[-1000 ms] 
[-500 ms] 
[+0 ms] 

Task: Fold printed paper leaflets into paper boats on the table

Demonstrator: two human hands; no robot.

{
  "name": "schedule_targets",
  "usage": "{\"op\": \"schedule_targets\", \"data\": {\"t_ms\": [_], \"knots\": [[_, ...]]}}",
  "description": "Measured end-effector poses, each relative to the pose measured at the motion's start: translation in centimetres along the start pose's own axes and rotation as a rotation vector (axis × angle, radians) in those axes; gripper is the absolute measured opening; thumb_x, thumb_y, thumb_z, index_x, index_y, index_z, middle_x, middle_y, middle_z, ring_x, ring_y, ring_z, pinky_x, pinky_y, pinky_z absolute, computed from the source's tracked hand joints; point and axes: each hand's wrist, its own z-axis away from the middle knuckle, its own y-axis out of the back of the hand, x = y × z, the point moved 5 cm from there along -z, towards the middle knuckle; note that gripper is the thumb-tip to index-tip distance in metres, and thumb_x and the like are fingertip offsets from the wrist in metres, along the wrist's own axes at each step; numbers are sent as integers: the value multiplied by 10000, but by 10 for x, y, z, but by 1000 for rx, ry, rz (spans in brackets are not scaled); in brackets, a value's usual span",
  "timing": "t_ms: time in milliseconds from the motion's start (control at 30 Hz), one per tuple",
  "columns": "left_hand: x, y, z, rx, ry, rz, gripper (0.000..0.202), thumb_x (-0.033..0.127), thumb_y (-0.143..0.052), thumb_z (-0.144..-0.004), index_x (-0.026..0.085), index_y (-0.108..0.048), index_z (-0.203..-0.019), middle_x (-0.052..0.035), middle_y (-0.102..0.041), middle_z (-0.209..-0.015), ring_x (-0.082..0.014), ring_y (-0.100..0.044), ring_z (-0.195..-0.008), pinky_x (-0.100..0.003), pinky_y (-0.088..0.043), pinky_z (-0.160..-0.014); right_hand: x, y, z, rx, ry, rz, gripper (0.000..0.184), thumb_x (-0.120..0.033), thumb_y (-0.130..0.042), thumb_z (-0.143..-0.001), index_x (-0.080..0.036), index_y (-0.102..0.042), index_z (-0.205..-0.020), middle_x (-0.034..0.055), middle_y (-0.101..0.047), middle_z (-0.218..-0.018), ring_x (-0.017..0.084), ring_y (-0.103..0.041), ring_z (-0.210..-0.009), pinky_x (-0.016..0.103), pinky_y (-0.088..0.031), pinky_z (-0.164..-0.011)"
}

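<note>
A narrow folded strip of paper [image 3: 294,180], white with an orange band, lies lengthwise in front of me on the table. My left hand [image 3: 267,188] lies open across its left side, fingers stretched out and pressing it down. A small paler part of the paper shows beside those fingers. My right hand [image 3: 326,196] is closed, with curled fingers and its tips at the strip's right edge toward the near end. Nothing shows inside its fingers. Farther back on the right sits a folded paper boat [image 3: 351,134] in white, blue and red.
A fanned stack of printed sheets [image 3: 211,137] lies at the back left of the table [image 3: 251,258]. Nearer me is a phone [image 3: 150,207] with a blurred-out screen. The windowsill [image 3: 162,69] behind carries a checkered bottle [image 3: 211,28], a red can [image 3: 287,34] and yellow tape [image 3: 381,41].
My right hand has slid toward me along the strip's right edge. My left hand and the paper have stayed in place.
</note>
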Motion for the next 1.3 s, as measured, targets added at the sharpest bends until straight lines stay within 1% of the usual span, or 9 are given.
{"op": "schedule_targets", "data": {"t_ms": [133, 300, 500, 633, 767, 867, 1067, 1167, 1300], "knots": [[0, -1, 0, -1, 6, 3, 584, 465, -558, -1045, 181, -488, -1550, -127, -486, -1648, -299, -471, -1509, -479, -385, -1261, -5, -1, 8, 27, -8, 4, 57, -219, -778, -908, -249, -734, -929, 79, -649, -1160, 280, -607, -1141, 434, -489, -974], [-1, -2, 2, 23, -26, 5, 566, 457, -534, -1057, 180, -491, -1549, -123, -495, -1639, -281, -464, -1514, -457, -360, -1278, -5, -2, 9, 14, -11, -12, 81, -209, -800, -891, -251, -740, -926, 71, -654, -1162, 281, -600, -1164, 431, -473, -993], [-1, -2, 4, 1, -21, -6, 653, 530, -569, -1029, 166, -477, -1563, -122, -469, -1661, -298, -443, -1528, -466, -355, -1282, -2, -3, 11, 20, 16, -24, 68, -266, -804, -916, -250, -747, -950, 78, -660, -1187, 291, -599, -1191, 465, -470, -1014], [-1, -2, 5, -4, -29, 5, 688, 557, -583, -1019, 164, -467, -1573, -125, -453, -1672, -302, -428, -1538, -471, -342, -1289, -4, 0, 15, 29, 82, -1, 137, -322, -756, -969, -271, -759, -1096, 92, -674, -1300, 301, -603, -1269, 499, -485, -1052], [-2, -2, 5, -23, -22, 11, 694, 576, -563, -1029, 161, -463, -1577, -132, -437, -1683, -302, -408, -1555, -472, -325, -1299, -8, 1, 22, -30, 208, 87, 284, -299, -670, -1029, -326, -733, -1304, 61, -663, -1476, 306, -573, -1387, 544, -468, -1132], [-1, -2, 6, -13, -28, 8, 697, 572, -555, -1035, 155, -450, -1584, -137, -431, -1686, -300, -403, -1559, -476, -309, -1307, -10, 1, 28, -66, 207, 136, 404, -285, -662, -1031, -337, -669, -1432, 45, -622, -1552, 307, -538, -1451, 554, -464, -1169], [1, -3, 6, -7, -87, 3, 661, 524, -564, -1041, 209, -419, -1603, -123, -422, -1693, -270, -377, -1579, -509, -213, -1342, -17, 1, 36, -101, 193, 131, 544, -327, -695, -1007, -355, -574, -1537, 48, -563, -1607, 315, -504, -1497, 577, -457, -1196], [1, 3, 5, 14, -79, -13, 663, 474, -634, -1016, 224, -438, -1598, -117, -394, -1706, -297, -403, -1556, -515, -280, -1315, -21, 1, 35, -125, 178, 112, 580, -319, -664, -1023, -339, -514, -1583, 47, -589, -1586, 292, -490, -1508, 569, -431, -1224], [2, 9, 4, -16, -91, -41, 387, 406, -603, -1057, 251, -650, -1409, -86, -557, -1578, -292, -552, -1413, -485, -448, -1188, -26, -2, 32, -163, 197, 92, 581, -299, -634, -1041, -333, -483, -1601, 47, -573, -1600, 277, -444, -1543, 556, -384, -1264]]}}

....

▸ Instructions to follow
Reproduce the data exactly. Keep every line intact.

▸ Worked solution
[-1000 ms] 
[-500 ms] 
[+0 ms] 

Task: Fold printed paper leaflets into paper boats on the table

Demonstrator: two human hands; no robot.

{
  "name": "schedule_targets",
  "usage": "{\"op\": \"schedule_targets\", \"data\": {\"t_ms\": [_], \"knots\": [[_, ...]]}}",
  "description": "Measured end-effector poses, each relative to the pose measured at the motion's start: translation in centimetres along the start pose's own axes and rotation as a rotation vector (axis × angle, radians) in those axes; gripper is the absolute measured opening; thumb_x, thumb_y, thumb_z, index_x, index_y, index_z, middle_x, middle_y, middle_z, ring_x, ring_y, ring_z, pinky_x, pinky_y, pinky_z absolute, computed from the source's tracked hand joints; point and axes: each hand's wrist, its own z-axis away from the middle knuckle, its own y-axis out of the back of the hand, x = y × z, the point moved 5 cm from there along -z, towards the middle knuckle; note that gripper is the thumb-tip to index-tip distance in metres, and thumb_x and the like are fingertip offsets from the wrist in metres, along the wrist's own axes at each step; numbers are sent as integers: the value multiplied by 10000, but by 10 for x, y, z, but by 1000 for rx, ry, rz (spans in brackets are not scaled); in brackets, a value's usual span",
  "timing": "t_ms: time in milliseconds from the motion's start (control at 30 Hz), one per tuple",
  "columns": "left_hand: x, y, z, rx, ry, rz, gripper (0.000..0.202), thumb_x (-0.033..0.127), thumb_y (-0.143..0.052), thumb_z (-0.144..-0.004), index_x (-0.026..0.085), index_y (-0.108..0.048), index_z (-0.203..-0.019), middle_x (-0.052..0.035), middle_y (-0.102..0.041), middle_z (-0.209..-0.015), ring_x (-0.082..0.014), ring_y (-0.100..0.044), ring_z (-0.195..-0.008), pinky_x (-0.100..0.003), pinky_y (-0.088..0.043), pinky_z (-0.160..-0.014); right_hand: x, y, z, rx, ry, rz, gripper (0.000..0.184), thumb_x (-0.120..0.033), thumb_y (-0.130..0.042), thumb_z (-0.143..-0.001), index_x (-0.080..0.036), index_y (-0.102..0.042), index_z (-0.205..-0.020), middle_x (-0.034..0.055), middle_y (-0.101..0.047), middle_z (-0.218..-0.018), ring_x (-0.017..0.084), ring_y (-0.103..0.041), ring_z (-0.210..-0.009), pinky_x (-0.016..0.103), pinky_y (-0.088..0.031), pinky_z (-0.164..-0.011)"
}

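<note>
A narrow folded strip of paper [image 3: 294,180], white with an orange band, lies lengthwise in front of me on the table. My left hand [image 3: 267,188] lies open across its left side, fingers stretched out and pressing it down. A small paler part of the paper shows beside those fingers. My right hand [image 3: 326,196] is closed, with curled fingers and its tips at the strip's right edge toward the near end. Nothing shows inside its fingers. Farther back on the right sits a folded paper boat [image 3: 351,134] in white, blue and red.
A fanned stack of printed sheets [image 3: 211,137] lies at the back left of the table [image 3: 251,258]. Nearer me is a phone [image 3: 150,207] with a blurred-out screen. The windowsill [image 3: 162,69] behind carries a checkered bottle [image 3: 211,28], a red can [image 3: 287,34] and yellow tape [image 3: 381,41].
My right hand has slid toward me along the strip's right edge. My left hand and the paper have stayed in place.
</note>
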Motion for the next 1.3 s, as measured, targets added at the sharpest bends until straight lines stay within 1% of the usual span, or 9 are given.
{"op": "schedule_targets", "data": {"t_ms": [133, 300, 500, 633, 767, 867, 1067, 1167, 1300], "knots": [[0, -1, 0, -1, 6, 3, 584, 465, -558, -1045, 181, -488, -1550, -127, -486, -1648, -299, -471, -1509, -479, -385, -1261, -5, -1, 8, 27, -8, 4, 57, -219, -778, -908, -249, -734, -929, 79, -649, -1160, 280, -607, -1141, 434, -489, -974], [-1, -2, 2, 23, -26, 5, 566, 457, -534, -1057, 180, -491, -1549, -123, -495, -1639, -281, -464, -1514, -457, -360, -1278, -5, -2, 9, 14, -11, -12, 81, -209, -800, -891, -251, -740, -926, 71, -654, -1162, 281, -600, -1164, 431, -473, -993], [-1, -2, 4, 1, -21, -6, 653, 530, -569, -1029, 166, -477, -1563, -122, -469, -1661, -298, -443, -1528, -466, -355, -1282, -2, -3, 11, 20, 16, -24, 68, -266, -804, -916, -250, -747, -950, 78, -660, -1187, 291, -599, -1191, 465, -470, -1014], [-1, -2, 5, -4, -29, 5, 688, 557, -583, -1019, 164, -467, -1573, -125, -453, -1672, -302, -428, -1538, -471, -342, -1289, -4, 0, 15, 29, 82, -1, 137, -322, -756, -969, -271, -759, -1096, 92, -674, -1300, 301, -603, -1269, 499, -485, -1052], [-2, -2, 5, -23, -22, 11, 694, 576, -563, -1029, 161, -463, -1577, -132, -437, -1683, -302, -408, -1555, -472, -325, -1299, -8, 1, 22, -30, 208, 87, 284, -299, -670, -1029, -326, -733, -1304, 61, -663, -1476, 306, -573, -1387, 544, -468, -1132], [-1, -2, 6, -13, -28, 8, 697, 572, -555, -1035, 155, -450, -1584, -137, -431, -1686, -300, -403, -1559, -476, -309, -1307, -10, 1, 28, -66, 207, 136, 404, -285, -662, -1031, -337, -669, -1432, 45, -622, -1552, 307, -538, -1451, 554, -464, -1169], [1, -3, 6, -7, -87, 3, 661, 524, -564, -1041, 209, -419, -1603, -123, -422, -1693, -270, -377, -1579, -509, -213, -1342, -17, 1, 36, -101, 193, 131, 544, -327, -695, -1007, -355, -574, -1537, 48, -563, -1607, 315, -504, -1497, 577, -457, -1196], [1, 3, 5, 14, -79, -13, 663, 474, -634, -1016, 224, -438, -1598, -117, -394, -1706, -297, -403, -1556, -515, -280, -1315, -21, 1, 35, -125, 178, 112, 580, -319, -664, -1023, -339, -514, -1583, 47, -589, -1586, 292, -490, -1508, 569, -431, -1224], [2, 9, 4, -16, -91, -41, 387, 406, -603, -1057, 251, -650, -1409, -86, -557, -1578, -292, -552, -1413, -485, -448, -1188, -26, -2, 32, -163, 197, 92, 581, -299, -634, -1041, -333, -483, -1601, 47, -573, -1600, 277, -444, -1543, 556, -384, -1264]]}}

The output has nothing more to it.